* _What you have to do_: Using the data below, report how many lines hold the word "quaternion". Include nothing else in the reply.

[Opening Data extracts section]

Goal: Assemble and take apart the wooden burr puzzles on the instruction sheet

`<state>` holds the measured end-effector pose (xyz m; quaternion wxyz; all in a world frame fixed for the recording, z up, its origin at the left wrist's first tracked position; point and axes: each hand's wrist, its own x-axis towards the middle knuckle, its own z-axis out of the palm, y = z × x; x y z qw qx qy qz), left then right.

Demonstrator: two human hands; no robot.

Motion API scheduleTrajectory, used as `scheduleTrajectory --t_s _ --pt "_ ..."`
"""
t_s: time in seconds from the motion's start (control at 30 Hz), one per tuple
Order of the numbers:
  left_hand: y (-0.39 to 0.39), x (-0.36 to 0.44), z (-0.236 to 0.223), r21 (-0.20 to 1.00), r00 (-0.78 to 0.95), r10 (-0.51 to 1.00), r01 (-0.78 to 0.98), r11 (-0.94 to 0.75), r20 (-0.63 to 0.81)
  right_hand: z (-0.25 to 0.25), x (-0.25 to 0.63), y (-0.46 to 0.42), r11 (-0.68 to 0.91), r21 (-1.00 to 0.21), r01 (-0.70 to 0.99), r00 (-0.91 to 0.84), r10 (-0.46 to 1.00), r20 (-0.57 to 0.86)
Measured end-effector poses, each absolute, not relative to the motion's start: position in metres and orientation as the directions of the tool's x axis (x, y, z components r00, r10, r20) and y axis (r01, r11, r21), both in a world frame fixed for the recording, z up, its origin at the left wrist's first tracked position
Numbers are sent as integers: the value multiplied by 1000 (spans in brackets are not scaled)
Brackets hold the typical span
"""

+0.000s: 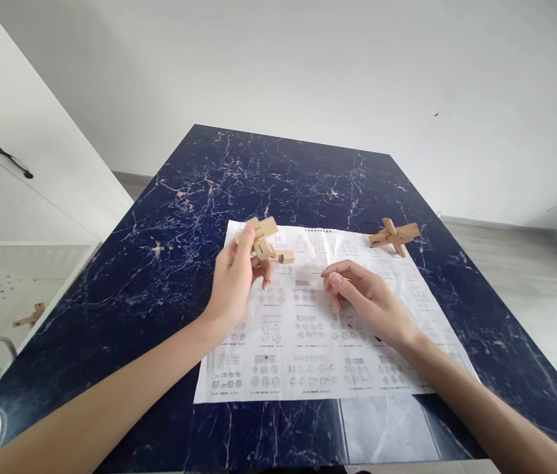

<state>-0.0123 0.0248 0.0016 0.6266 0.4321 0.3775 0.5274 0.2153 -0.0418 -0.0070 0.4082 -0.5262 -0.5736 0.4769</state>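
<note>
My left hand point(236, 266) is closed around a partly assembled wooden burr puzzle point(263, 238) of pale, crossed, notched sticks, with a dark mark on one end. A short pale wooden block point(286, 257) shows just right of those fingers; whether it belongs to the held puzzle or lies apart, I cannot tell. Over the paper, my right hand point(360, 293) has loosely bent fingers with the thumb apart, and nothing shows between them. Beneath both hands lies a creased white instruction sheet point(318, 388) printed with small diagrams.
A browner wooden cross-shaped puzzle point(394, 237) with dark markings stands at the sheet's upper right corner. The dark blue marbled table point(268, 171) has a pale wall behind it. At left are a white cabinet point(26, 118) and another wooden cross point(30, 316) below table level.
</note>
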Motion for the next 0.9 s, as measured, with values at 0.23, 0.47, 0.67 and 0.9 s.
scheduleTrajectory --t_s 0.23,0.47,0.67,0.9 --pt "32 -19 -6 995 -46 998 -87 -52 48 -11 214 -44 3 -954 300 -128 991 -38" --pt "18 -10 -1 994 441 894 -26 105 -83 -16 210 -46 200 -854 479 -114 980 166" --pt "17 -10 0 992 488 871 -73 99 -52 -12 211 -47 341 -712 614 -316 933 174" --pt "17 -9 -1 981 473 880 -144 131 -48 -15 214 -45 290 -688 665 -224 956 187"
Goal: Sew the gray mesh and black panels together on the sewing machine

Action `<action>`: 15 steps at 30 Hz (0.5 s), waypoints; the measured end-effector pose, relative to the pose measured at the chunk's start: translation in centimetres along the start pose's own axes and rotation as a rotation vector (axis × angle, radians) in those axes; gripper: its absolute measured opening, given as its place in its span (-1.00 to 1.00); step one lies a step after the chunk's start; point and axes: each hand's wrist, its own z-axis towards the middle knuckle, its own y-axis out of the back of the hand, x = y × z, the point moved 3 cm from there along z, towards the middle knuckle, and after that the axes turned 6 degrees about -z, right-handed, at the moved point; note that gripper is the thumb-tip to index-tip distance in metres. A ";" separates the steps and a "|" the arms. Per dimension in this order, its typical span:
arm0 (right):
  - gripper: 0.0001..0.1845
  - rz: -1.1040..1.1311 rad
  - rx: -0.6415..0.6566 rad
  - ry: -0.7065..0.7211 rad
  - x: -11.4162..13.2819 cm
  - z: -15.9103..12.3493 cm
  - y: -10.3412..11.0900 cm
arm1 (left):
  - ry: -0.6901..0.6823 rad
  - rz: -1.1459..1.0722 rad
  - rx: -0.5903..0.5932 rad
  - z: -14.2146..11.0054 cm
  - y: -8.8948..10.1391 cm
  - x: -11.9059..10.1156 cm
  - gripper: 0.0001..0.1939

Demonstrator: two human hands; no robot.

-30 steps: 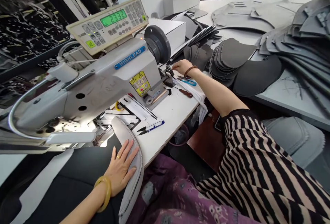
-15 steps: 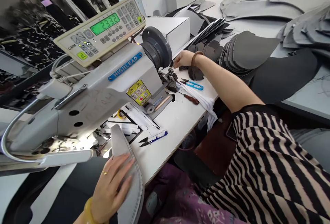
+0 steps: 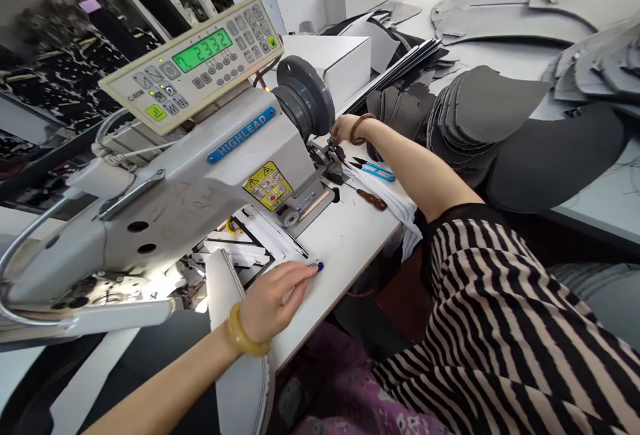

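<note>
My left hand point(image 3: 275, 298), with a yellow bangle at the wrist, lies over a pair of thread snips on the white table, fingers closed on them. Only the blue end of the snips point(image 3: 321, 266) shows past my fingertips. Beneath that wrist is a stitched grey panel point(image 3: 245, 381), reaching toward the sewing machine point(image 3: 235, 148). My right hand point(image 3: 345, 128) is stretched out beside the dark handwheel point(image 3: 307, 98), at the small metal winder point(image 3: 327, 155). Its fingers are curled and partly hidden; what they hold I cannot make out.
Light blue snips point(image 3: 375, 169), a brown-handled tool point(image 3: 373, 199) and white cloth strips point(image 3: 400, 211) lie near the table's right edge. Stacks of dark grey cut pieces point(image 3: 495, 101) stand beyond my right arm. A control panel point(image 3: 193, 65) tops the machine.
My left hand has slid off the grey panel to the right and closed over the blue-ended thread snips. My right hand has moved slightly down and left, closer to the metal winder.
</note>
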 end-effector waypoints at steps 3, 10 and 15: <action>-0.80 0.000 -0.012 0.020 0.0 -0.2 0.3 | 0.122 -0.118 -0.034 2.5 -0.9 1.5 -0.76; -0.71 -0.025 -0.026 0.011 0.4 0.4 -0.7 | 0.598 -0.557 -0.097 10.1 -4.7 5.6 -0.80; -0.76 -0.109 -0.066 0.063 -0.1 -4.4 0.1 | 0.933 -0.975 -0.342 17.0 -7.6 7.1 -0.72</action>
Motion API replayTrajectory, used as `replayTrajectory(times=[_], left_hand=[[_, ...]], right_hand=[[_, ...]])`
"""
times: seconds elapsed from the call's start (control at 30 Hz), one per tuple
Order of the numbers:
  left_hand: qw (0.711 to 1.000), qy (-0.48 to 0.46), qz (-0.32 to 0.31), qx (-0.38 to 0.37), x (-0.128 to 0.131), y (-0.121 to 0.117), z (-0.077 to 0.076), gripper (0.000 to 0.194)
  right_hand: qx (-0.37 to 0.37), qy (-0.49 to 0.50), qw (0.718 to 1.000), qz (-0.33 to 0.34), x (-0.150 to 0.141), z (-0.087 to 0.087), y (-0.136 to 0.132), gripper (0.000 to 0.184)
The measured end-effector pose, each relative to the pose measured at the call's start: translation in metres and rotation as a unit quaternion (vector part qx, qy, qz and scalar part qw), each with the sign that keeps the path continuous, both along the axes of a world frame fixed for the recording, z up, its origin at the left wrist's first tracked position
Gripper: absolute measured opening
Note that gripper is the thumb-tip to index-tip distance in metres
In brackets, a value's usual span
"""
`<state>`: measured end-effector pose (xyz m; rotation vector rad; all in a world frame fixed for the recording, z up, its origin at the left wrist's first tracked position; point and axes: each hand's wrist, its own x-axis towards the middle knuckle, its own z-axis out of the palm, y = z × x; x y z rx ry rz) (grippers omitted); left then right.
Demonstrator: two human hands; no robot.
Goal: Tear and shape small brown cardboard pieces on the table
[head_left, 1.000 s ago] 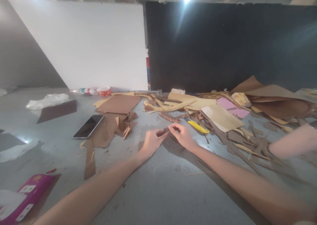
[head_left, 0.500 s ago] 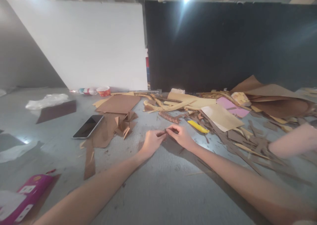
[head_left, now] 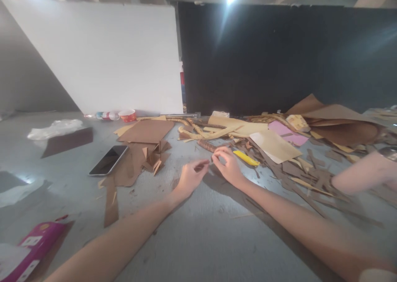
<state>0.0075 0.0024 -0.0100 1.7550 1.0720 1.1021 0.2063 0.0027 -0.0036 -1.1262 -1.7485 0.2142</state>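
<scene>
Over the middle of the grey table, my left hand [head_left: 191, 178] has its thumb and fingers pinched together. A small dark bit shows at its fingertips, too blurred to name. Just to the right, my right hand [head_left: 228, 166] is curled with thumb and index finger closed in a pinch; whatever they hold is hidden. A narrow gap separates the two sets of fingertips. Behind the right fingers lies a ridged, coiled brown strip [head_left: 206, 144], partly covered by them. Beside that hand rests a yellow-handled cutter [head_left: 246, 158]. Folded brown paper pieces [head_left: 151, 160] lie left of my hands.
A phone [head_left: 108, 161] lies on brown sheets at left, with a purple tissue pack [head_left: 43, 242] nearer me. Paper strips and scraps [head_left: 313, 176] cover the right side, where another person's forearm [head_left: 356, 176] reaches in. A white panel [head_left: 124, 58] and black panel [head_left: 263, 58] stand behind.
My fingertips, together before, have come apart slightly. The right hand has moved a little up and away, its fingers more curled. The left hand has barely moved.
</scene>
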Motion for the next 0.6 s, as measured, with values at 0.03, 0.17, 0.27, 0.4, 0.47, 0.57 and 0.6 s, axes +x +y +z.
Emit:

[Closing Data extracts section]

* _Final answer_: 2